Se il Lido nasce e rimane una “frazione” di Campomarino, nonostante la sua crescita sostenuta che lo ha portato ad avere una massa edificata maggiore di quella del centro da cui deriva, esso non ha mai aspirato ad avere una sua autonomia amministrativa, il riconoscimento di entità territoriale a sé stante né tanto meno un vero e proprio Comune. Ciò non solo perché come le colonie greche aveva mantenuto un legame con la madrepatria, ma perché non vi sono affatto le condizioni per assurgere a organismo autonomo. Campomarino Lido è frutto della monocoltura turistica, manca dei requisiti, a partire da un popolamento umano stabile, per essere considerato quale realtà insediativa compiuta, completa. Condizione “esistenziale” analoga a quella di Campitello, i due villaggi, l’uno marino l’altro montano, sono nati contemporaneamente, da cui si distingue, comunque, perché la località matesina ha una ubicazione obbligata, il bel pianoro sottostante la cima del Miletto, mentre Campomarino Lido sarebbe potuto trovarsi in qualunque altro posto della costa adriatica, dappertutto piatta, basta che vi sia un ampio areale per ospitarlo, magari più vicino a Termoli, posizione che si è già ventilata sopra.
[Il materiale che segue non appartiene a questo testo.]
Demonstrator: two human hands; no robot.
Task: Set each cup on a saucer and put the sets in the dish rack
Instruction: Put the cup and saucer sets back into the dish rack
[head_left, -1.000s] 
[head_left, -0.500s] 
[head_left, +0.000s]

La monofunzionalità va sempre evitata cominciando dal diversificare la funzione oggi esclusivamente balneare della striscia litoranea di Termoli attribuendo ad essa un ruolo anche nel periodo invernale. In ultimo, vi è una distorsione dovuta al turismo, vantaggi e svantaggi ad esso imputabili, che è l’”espulsione” degli “indigeni” dal Borgo Antico sostituendoli con i villeggianti sia in maniera diretta, l’acquisto delle casette, sia indiretta con l’aumento del loro costo rendendole proibitive per i ceti popolari, discendenti dei primitivi abitanti di questo villaggio di pescatori.